# Forum Home Renovation Television, Computers & Phones  Fixing a snapped TV aerial on the roof - how?

## bcp

Possums snapped off one of my long ABC aerials on a traditional antenna for melbourne. 
Being clever, I found some aluminium, filed it to size to fit inside the hollow aerial and used it to join back on. 
It didn't work - still lousy ABC reception. I don't understand why.  Surely it provides electrical conductivity?  
Anyway - any ideas? Can't afford a new aerial just now.

----------


## Godzilla73

G'day, 
Have you checked all the connections to the aerial itself, maybe one of the little buggers gave them a tug...

----------


## bcp

Which ones?  Do you mean where the coax joins?

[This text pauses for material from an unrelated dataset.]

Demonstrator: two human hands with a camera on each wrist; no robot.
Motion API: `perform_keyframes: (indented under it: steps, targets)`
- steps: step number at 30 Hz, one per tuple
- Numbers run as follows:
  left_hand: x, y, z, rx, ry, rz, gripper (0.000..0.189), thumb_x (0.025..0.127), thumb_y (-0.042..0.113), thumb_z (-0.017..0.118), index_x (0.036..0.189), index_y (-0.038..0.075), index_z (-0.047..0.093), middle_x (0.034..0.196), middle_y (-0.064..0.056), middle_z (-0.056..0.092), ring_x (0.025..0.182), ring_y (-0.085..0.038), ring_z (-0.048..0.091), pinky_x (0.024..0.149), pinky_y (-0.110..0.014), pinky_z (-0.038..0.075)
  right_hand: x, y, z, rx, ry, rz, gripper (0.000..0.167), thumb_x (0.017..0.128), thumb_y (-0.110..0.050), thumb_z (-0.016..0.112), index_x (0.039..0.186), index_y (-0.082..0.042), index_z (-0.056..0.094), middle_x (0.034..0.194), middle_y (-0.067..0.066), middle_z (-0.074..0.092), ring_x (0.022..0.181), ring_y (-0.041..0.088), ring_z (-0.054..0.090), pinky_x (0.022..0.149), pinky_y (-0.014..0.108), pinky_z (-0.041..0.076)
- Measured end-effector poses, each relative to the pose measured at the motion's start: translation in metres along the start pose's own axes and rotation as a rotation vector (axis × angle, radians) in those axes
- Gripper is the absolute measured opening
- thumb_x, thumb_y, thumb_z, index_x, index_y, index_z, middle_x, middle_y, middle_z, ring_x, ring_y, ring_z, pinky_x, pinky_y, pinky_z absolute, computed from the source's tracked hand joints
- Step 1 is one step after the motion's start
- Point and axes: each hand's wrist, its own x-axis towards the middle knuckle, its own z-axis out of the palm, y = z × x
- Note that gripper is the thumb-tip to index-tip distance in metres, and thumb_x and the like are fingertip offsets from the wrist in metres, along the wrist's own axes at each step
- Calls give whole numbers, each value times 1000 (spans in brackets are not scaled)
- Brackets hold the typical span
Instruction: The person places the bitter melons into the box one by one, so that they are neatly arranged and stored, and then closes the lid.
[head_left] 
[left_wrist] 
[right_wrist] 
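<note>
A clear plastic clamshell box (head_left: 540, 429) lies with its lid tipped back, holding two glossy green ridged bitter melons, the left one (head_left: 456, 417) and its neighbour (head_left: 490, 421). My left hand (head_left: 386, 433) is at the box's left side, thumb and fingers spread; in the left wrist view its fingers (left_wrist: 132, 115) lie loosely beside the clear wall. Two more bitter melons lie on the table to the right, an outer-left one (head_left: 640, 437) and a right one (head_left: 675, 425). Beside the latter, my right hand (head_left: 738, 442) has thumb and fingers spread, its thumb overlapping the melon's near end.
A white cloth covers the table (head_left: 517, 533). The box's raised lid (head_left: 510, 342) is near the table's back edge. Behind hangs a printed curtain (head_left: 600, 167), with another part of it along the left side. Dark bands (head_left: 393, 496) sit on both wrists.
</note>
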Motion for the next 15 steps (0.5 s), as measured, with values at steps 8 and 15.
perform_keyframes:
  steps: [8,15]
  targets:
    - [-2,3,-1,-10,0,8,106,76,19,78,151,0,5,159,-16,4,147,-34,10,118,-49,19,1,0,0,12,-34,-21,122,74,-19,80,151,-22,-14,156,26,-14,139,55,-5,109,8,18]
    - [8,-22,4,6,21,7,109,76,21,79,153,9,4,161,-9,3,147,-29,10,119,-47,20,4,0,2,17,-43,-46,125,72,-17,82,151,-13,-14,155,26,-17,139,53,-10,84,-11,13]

Or are there others on the antenna mast somewhere?  I'm getting all the other stations perfectly.  My working knowledge of aerials isn't strong -  but sounds like you're thinking my theory was sound.

----------


## Godzilla73

Yep the coax joins are the ones i'm talking about, i might be wrong but i think some channels go thru the inner copper wire and some thru the outer sheath? Maybe some one with more knowledge will be able to help here... 
As for your fix, i would have thought it'd work fine...

----------


## bcp

You're right, one of the little buggers had fiddled with a coax plug.  Me.  It was the one inside the home.  Thanks!

----------